Padmaavat: An Epic made in an Epic Proportion
The second name to Grand and opulent cinema is Sanjay Leela Bhansali. His vision is of a large canvas with larger than life characters and if it is historic then nobody can match Sanjay Leela Bhansali’s finesse today, a true successor to K Asif.
The cinematic adaptation of “Padmaavat” the epic poem written by Mallik Muhammad Jayasi on Queen Padmavati could not have been done by any other film maker other than Sanjay Leela Bhansali.
“Padmaavat” which is based on the epic poem with few tweaks, though story line wise it is wafer thin but the screenplay by Sanjay Leela Bhansali himself and Prakash Kapadia kind of makes up for the thin plot. Every sequence is written keeping in mind the opulence and larger than life presentation on screen. The characters especially the three prime subjects Queen Padmavati, Maharawal Ratan Singh and the antagonist Allauddin Khilji are written with a specific characteristics and it is prevalent in the movie throughout. Even some of the support characters are so beautifully written that they do stay in your mind even after the movie is done and over, like the character of Mehrunisa, wife of Allauddin Khilji or the loyal slave of Allauddin Khilji, Mallik Kafur. Each character is justified in the screenplay. The screenplay is lucid, but where it falters is the connectivity with each sequence. It feels like the screenplay is a series of events put in chronological order with no connection what so ever. This disconnects the emotional connect with the story. Nevertheless the second half and its pace saves the day, especially the climax sequence of Jouhar keeps you invested till the last frame. But I still feel that run time could have been reduced by good 15 minutes. The song sequences hamper the flow and look forced, which is unlike Sanjay Leela Bhansali’s previous movies wherein music has played a pivotal role in the overall screenplay.
Prakash Kapadia again scores high in dialoguebaazi which is again a highlight of any Sanjay Leela Bhansali movie, and Padmaavat keeps the tradition alive. Prakash gives quite heavy dialogues but it does not sound preachy or cheesy, rather it complements with the proceedings on screen.
It is definitely the performances that play a pivotal role in making “Padmaavat” a treat to watch.
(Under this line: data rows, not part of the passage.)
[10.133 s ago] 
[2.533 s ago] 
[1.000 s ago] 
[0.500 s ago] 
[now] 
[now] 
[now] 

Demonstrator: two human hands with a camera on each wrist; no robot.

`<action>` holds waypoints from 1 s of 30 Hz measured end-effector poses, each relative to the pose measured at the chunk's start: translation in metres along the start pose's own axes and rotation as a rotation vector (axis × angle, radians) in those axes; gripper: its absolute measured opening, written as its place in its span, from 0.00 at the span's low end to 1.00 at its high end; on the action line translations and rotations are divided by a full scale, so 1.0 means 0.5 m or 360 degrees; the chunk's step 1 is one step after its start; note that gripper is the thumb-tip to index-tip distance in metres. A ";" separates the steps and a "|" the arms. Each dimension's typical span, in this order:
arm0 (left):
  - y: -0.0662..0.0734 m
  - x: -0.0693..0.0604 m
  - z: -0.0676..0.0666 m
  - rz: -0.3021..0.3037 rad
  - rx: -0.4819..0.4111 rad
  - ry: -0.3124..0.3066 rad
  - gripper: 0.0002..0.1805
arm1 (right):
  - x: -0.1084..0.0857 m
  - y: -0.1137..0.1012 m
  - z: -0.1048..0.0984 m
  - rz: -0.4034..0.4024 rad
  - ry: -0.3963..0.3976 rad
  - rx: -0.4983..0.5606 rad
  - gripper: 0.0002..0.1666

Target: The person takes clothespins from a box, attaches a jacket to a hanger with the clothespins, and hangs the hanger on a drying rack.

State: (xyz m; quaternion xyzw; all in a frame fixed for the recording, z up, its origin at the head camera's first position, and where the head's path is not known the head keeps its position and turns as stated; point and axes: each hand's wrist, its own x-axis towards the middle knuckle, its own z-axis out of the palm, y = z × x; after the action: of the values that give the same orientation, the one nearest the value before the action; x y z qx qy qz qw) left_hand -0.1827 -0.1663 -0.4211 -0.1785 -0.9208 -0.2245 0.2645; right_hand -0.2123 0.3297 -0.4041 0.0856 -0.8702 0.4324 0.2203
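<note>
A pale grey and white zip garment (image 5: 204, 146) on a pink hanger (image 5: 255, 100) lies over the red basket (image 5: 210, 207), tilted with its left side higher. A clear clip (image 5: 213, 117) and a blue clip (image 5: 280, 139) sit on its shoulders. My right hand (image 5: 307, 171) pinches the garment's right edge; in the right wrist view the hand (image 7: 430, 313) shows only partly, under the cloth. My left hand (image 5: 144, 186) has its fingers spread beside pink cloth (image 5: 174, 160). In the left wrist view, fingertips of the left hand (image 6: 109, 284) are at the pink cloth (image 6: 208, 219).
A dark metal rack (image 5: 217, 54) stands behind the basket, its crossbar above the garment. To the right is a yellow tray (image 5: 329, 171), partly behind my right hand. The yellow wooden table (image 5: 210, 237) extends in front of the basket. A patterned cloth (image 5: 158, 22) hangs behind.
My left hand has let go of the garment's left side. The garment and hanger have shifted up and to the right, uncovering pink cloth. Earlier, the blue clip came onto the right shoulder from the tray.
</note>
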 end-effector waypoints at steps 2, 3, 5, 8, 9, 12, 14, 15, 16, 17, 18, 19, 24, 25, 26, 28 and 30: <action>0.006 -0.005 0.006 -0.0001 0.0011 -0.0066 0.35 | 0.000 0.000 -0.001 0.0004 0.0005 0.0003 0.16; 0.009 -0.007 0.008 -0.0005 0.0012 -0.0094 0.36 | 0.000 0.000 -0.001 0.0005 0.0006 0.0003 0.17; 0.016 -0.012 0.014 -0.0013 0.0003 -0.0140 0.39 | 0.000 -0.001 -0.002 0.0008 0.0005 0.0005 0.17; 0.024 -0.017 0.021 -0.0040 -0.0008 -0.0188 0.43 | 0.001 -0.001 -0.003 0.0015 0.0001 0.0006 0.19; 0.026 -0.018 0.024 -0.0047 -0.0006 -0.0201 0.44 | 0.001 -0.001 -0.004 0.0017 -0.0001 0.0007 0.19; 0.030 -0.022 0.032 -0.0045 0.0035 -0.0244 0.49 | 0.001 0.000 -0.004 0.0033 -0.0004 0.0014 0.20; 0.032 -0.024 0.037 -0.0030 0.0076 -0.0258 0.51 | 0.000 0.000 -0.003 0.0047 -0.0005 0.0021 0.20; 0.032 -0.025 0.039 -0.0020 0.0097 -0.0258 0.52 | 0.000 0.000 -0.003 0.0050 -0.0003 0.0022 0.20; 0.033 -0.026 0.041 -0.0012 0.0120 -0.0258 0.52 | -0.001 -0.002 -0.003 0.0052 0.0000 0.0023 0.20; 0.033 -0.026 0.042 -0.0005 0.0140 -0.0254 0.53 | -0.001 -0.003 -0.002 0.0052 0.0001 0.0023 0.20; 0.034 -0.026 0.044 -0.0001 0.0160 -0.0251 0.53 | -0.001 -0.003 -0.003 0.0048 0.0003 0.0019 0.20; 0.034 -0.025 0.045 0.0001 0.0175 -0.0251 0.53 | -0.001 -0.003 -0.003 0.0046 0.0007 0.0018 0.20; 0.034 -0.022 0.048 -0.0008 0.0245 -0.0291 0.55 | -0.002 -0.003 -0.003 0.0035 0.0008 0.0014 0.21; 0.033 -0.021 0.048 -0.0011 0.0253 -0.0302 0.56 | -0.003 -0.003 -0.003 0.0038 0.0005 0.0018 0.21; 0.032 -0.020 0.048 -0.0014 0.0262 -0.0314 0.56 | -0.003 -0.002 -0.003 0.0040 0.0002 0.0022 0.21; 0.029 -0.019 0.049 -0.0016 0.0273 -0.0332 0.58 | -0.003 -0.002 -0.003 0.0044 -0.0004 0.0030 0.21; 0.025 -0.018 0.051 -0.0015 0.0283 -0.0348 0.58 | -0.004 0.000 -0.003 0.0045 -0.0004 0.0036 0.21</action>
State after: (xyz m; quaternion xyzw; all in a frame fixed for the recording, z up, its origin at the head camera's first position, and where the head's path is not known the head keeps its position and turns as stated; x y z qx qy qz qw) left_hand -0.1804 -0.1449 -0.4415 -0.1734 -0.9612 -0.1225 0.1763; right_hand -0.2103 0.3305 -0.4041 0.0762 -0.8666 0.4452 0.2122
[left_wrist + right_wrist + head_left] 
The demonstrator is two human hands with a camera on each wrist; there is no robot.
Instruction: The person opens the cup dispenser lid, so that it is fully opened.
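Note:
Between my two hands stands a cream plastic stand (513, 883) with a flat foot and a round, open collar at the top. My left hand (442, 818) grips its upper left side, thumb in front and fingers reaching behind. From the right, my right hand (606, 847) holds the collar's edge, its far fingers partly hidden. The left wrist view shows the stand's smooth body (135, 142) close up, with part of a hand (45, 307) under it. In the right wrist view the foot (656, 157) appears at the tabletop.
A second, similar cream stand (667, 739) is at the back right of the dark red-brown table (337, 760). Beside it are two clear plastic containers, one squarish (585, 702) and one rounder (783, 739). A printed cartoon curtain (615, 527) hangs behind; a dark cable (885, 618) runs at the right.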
Starting with the antagonist played by Ranveer Singh, Ranveer plays Allauddin Khilji with panache and effortless fervor. The madness that Ranveer brings to the character adds to the nastiness of the character and the only emotion that comes in your mind is HATE for the character. Ranveer will definitely be the toast of the next award season for sure. Now coming to our main protagonist Queen Padmavati played by Deepika Padukone, Deepika brings the right combination of innocence and brains to the character beautifully. Though in the first half she is more of a beauty but by the second half Deepika with her performance epitomizes Queen Padmavati and kills it in the final sequence. Shahid Kapoor as Maharawal Ratan Singh shows a lot of restraint in his performance which was required for the character. Shahid owns the character and gives a convincing performance and mouths the heavy duty dialogues with élan and conviction without sounding cheesy. Aditi Rao Haidri as Mehrunisa looks and acts beautifully. Jim Sarbh as Mallik Kafur the Bisexual Slave, gives the much needed edge to his character. Other actors like Raza Murad, Anupriya Goenka, Veena Mehta, Ayam Mehta and other supporting cast do their best.
Every frame of “Padmaavat” is like a canvas with right colors and opulence, and the complete credit goes to Cinematographer Sudeep Chatterjee and Production Designers Amit Ray and Subrata Chakraborty. Sudeep Chatterjee’s genius camera work creates the magic on screen and every frame looks spectacular. Production Design by Amit Ray and Subrata Chakraborty add the colour to the frames with the detailed and larger than life sets which brings the whole frame lively.
Costume Design by Maxima Basu, Harpreet Rimple and Chandrakant Sonawane bring the characters live with their detailed and intricate costumes. The jewellery needs a special mention, each and every piece of jewellery is apt and does not look jarred and it adds on to the costume.
“Padmaavat” may not be Sanjay Leela Bhansali’s best as far as music goes, other than the “Ghoomar” song; none of the other songs make any impact.
Sanjay Leela Bhansali yet again proves that he is a master of larger than life story telling, though he misses the emotional quotient in this movie but somehow manages it with the grandeur and opulence and justifies the budget completely.
“Padmaavat” is definitely not Sanjay Leela Bhansali’s best but still is better than some of his previous movies. I will go with 4 stars.